Liver Tissueoid on-a-Chip Modeling Liver Regeneration and Allograft Rejection.

A. Salih,Arne Peirsman,Danial Khorsandi,Rafaela Ferrao,Lino Ferreira,Meenakshi Kamaraj,Johnson V. John,Angeles Baquerizo,V. Jucaud

Published 2026 in Advances in Materials

ABSTRACT

The lack of physiologically relevant in vitro models remains a limitation in liver transplantation research. Progress in organ-on-a-chip technologies enables the generation of clinically translatable data in vitro. A vascularized liver tissueoid-on-a-chip (LToC) model is engineered to replicate human liver tissue's structural and functional features for modeling liver regeneration and allograft rejection. The LToC comprises a microfluidic device containing donor-matched human hepatic progenitor cells and intrahepatic portal vein endothelial cells embedded in a fibrin matrix and maintained in dynamic culture for 49 days. The system supports self-assembly into a perfusable microvascular network and liver lobule-like architecture, with >95% cell viability, stable vascular integrity, and active hepatic function (albumin, urea, complement factors, and hepatocyte growth factor secretion). The mature tissueoid includes hepatocytes (CK18+, albumin+, CYP2D6+), cholangiocytes (CK19+, EPCAM+), Kupffer cells (CD68+), stellate cells (PDGFR-β+), and endothelial cells (CD31+).

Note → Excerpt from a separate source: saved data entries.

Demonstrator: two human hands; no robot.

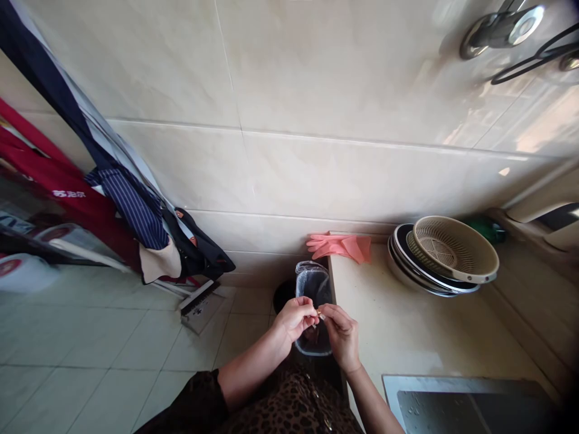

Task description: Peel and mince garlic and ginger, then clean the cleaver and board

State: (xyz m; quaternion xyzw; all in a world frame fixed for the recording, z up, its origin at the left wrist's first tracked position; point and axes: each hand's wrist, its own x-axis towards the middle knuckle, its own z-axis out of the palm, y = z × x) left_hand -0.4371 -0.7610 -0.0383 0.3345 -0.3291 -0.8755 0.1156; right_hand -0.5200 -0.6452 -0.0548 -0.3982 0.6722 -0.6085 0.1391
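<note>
Both of my hands meet above a lined trash bin (314, 278) beside the counter. My left hand (296, 317) is closed, its fingertips pinched on a small orange-and-white piece (319, 314). Close against it, my right hand (342, 334) pinches the same piece from the other side. The piece is too small for me to name its kind. A clear plastic bag lines the bin, and some dark reddish matter shows low inside it, partly hidden by my hands.
Pink rubber gloves (344, 247) lie over the counter's (384, 337) back corner. Stacked basins with a beige colander (456, 250) stand farther right, and a sink (452, 398) is at the front. Aprons (136, 205) hang at left above a dustpan (201, 307).
</note>
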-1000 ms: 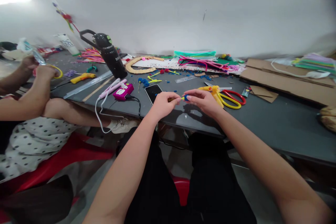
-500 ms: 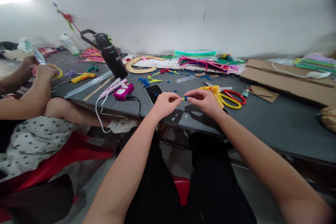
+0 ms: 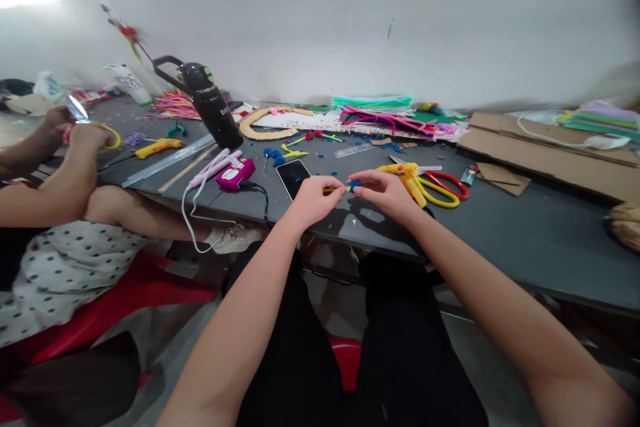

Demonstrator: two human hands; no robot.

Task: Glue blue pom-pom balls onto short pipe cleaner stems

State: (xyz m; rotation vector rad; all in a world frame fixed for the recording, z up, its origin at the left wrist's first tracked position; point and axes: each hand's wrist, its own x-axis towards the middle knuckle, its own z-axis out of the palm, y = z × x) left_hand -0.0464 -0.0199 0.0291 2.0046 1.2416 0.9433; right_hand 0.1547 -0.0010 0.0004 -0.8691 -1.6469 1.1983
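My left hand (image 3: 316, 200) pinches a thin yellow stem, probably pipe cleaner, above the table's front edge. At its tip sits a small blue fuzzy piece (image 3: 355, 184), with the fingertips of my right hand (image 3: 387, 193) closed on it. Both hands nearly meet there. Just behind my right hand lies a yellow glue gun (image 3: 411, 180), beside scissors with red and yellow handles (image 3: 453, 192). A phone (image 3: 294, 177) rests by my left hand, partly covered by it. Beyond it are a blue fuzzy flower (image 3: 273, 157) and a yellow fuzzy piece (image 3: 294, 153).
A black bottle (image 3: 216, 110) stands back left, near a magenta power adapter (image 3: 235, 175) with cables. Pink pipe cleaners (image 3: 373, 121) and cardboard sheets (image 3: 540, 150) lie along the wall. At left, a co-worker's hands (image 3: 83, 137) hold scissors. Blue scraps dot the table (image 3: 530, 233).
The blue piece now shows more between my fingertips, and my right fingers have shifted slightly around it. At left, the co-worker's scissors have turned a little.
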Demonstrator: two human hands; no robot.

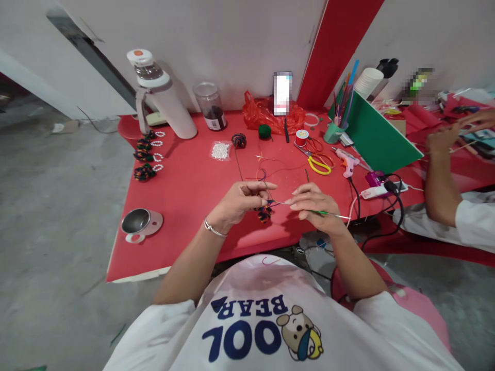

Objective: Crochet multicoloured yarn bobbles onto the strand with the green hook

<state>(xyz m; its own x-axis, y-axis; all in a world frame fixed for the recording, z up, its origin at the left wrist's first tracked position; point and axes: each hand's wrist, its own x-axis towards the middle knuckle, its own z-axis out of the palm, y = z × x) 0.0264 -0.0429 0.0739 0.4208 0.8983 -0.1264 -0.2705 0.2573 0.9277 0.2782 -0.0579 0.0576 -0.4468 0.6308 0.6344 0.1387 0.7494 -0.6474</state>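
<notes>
My left hand pinches a small dark multicoloured crochet piece, which hangs below the fingertips near the table's front edge. Yarn runs over its raised index finger. In my right hand is a crochet hook with a green grip; its tip reaches the piece at my left fingers. A strand leads up from my left hand to a dark variegated yarn ball. Beyond my hands lie a green yarn ball and a bag of white beads.
Dark crocheted pieces with bead loops lie at the left, above a metal cup. A tall bottle and jar stand behind. Yellow-handled scissors, a glue gun and a power strip are right. A co-worker's arm is beyond.
</notes>
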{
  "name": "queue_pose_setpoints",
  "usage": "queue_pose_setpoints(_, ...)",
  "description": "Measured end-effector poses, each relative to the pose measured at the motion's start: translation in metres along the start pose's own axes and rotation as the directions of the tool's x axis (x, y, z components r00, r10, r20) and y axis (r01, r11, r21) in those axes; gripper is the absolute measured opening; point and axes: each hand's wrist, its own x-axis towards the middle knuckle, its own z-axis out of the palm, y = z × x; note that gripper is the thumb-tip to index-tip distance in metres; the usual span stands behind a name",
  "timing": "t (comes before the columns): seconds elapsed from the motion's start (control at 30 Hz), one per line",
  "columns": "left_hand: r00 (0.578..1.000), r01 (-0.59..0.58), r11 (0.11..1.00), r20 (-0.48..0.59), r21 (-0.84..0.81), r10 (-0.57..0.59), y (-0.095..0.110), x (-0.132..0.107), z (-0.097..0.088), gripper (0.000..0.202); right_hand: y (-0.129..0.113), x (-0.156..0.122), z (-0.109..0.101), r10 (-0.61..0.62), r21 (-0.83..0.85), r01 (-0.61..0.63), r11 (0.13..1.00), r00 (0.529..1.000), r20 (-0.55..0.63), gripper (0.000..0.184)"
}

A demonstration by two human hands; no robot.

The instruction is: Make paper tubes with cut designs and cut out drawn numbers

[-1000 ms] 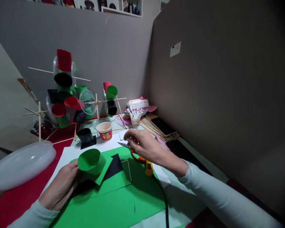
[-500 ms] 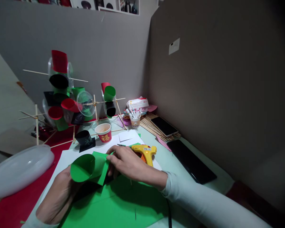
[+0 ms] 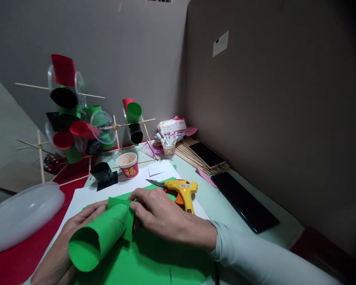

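A rolled green paper tube [image 3: 99, 237] lies tilted toward me over the green paper sheet [image 3: 154, 261]. My left hand [image 3: 62, 245] wraps around the tube from below and behind. My right hand [image 3: 163, 215] pinches the tube's loose flap at its far end, fingers closed on the paper. Just beyond my right hand a yellow glue gun [image 3: 184, 192] rests on its side, with scissors [image 3: 157, 183] beside it.
A stick-and-cup model [image 3: 83, 122] with red, green and black paper cups stands at the back left. A red paper cup [image 3: 127, 164], a black paper cone [image 3: 102, 174], a cup of glue sticks [image 3: 168, 146], two phones [image 3: 243, 200], and a translucent lid [image 3: 20, 215] surround the work area.
My right hand left the scissors and glue gun and came onto the green paper. The tube was turned so its open end faces me, and both hands grip it.
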Motion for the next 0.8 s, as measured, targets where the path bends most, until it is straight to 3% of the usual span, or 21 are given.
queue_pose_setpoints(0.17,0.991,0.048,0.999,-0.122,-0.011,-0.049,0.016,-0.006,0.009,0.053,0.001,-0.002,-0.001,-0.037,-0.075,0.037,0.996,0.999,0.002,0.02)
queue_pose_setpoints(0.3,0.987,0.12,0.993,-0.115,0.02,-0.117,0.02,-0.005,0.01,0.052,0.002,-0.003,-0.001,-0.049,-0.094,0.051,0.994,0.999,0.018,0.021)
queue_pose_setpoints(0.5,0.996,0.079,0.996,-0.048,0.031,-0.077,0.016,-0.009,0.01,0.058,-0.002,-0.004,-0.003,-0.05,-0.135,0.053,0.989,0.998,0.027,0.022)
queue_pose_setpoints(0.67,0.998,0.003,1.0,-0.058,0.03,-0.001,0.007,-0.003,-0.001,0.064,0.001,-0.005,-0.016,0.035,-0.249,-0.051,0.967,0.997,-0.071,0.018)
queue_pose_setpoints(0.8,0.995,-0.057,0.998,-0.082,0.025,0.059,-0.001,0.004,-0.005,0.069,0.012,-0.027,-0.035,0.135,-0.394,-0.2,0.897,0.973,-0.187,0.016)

Perfusion with allogeneic T cells induces cellular rejection, characterized by decreased viability, endothelial disruption, hepatic marker loss, HLA-I upregulation, and a proinflammatory cytokine response (IL-6, TNF-α, IL-1β, IFN-γ, granzyme A and B, and perforin). The LToC provides a physiologically relevant platform for studying immune-mediated liver injury, tissue regeneration, and allograft rejection, with potential applications in immunosuppressive drug testing and personalized transplant medicine.